» **Your assignment**
Below are some records. Return exactly the lines from the one with "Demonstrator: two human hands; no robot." to the one with "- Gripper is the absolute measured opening", and nothing else.
------------------------------
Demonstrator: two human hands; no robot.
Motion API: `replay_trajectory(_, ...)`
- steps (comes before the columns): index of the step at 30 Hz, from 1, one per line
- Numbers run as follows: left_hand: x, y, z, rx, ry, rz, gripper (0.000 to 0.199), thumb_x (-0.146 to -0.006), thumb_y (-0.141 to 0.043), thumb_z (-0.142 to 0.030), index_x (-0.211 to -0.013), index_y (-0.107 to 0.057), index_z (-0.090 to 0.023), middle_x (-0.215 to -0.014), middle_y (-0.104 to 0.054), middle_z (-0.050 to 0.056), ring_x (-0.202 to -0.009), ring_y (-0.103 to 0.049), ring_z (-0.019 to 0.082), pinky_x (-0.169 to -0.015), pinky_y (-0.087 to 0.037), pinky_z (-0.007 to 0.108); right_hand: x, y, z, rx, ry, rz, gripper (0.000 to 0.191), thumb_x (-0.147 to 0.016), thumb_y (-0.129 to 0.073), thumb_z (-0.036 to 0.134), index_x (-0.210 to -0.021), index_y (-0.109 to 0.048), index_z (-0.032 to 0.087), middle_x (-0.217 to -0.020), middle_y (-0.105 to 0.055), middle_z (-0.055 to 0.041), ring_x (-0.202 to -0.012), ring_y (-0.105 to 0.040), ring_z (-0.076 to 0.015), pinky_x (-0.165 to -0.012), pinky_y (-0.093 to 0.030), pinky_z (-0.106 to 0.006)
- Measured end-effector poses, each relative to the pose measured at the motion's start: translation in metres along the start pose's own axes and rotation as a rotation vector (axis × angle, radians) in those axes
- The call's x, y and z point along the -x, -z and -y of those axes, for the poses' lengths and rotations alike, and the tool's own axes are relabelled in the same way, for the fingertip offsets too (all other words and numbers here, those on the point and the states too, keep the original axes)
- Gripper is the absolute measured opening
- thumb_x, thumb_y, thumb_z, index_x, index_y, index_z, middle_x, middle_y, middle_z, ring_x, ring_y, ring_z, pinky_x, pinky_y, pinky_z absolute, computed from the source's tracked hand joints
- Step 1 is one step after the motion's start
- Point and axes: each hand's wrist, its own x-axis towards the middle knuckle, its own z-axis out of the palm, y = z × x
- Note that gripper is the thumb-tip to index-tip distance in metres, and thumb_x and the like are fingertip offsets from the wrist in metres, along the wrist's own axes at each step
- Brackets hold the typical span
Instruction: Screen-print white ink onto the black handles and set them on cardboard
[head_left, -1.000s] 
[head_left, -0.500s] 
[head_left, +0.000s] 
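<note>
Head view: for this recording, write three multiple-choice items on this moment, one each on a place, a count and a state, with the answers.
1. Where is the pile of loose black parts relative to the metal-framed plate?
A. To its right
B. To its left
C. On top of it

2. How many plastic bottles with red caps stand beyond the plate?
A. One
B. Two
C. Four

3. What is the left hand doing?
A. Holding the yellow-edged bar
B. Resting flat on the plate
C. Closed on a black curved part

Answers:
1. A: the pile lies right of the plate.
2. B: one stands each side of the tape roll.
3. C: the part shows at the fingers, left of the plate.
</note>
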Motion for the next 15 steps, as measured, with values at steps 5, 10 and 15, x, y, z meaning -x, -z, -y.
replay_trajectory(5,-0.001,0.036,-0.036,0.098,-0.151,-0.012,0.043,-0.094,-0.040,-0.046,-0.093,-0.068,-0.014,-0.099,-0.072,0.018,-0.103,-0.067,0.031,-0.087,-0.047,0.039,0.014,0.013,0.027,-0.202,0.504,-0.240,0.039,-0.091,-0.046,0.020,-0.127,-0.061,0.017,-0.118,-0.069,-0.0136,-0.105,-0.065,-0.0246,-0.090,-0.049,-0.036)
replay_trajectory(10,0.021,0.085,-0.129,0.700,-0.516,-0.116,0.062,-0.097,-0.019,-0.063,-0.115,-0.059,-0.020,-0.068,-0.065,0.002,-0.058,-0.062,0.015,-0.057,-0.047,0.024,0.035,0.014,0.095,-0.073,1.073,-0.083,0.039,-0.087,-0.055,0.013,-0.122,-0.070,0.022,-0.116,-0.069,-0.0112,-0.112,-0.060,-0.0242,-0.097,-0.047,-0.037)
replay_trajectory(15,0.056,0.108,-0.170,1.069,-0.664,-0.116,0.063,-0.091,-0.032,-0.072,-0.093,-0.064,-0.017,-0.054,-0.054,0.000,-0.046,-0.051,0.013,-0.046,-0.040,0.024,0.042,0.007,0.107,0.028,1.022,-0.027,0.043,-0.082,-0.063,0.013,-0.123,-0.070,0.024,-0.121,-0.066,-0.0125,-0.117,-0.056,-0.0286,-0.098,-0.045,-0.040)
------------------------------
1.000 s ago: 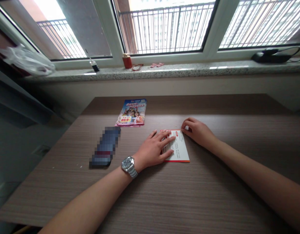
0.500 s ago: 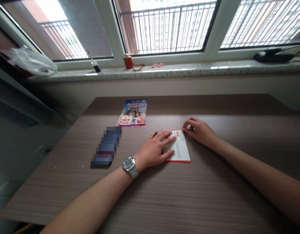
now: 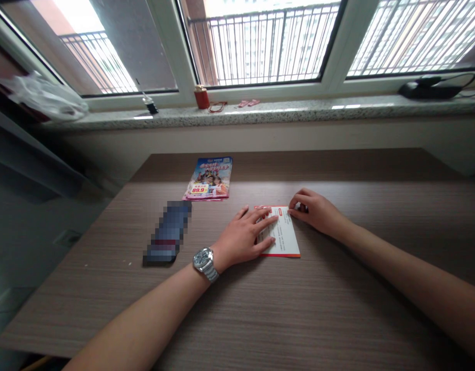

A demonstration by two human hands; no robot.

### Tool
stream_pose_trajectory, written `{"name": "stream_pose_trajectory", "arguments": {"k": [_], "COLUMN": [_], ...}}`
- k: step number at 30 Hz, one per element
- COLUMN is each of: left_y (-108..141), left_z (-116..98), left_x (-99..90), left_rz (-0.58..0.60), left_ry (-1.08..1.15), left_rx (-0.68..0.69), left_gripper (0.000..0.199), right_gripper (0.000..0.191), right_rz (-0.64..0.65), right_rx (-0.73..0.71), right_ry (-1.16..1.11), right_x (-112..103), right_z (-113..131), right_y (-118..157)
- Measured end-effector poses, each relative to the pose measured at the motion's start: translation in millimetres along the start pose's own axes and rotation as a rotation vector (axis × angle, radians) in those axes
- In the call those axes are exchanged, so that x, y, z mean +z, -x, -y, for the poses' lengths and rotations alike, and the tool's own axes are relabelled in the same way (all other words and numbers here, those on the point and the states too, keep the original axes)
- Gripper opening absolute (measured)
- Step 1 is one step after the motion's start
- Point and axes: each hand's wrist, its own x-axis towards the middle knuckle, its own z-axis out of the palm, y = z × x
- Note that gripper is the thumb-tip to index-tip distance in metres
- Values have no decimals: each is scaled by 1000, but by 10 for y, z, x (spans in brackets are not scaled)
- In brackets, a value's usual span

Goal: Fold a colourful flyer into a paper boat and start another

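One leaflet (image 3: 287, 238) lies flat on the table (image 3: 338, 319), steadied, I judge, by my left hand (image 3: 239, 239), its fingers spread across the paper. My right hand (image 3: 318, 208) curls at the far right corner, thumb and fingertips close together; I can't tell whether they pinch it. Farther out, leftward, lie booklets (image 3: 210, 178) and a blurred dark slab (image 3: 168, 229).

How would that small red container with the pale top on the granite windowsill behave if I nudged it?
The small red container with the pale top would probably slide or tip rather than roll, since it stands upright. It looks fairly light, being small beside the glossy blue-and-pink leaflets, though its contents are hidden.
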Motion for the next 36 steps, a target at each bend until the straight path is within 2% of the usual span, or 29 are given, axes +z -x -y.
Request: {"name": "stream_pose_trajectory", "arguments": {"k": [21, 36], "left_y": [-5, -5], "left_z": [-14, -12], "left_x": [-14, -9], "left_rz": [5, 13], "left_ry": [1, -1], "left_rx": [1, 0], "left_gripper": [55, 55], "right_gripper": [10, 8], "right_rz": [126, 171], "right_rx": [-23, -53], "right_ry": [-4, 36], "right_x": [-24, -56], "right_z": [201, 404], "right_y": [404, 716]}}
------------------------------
» **Written response**
Demonstrator: two human hands; no robot.
Motion API: `replay_trajectory(_, ...)`
- steps (comes before the columns): index of the step at 30 Hz, from 1, one per line
- Numbers run as follows: left_hand: x, y, z, rx, ry, rz, gripper (0.000 to 0.199), thumb_x (-0.146 to -0.006), thumb_y (-0.141 to 0.043), thumb_z (-0.142 to 0.030), index_x (-0.211 to -0.013), index_y (-0.107 to 0.057), index_z (-0.090 to 0.023), middle_x (-0.215 to -0.014), middle_y (-0.104 to 0.054), middle_z (-0.050 to 0.056), ring_x (-0.202 to -0.009), ring_y (-0.103 to 0.049), ring_z (-0.019 to 0.082), pinky_x (-0.169 to -0.015), pinky_y (-0.087 to 0.037), pinky_z (-0.007 to 0.108); right_hand: x, y, z, rx, ry, rz, gripper (0.000 to 0.191), thumb_x (-0.147 to 0.016), thumb_y (-0.129 to 0.073), thumb_z (-0.036 to 0.134), index_x (-0.210 to -0.021), index_y (-0.109 to 0.048), index_z (-0.032 to 0.087), middle_x (-0.217 to -0.020), middle_y (-0.105 to 0.055), middle_z (-0.055 to 0.041), ring_x (-0.202 to -0.012), ring_y (-0.105 to 0.040), ring_z (-0.076 to 0.015), pinky_x (-0.165 to -0.012), pinky_y (-0.093 to 0.030), pinky_z (-0.106 to 0.006)
- Measured end-effector poses, each relative to the pose measured at the motion's start: translation in metres along the start pose's own axes and rotation as a rotation vector (axis × angle, radians) in those axes
- The call's x, y and z point along the -x, -z and -y of those axes, for the poses' lengths and rotations alike, and the tool's own axes are relabelled in the same way, for the fingertip offsets too (all other words and numbers here, those on the point and the states too, keep the original axes)
- Gripper is the absolute measured opening

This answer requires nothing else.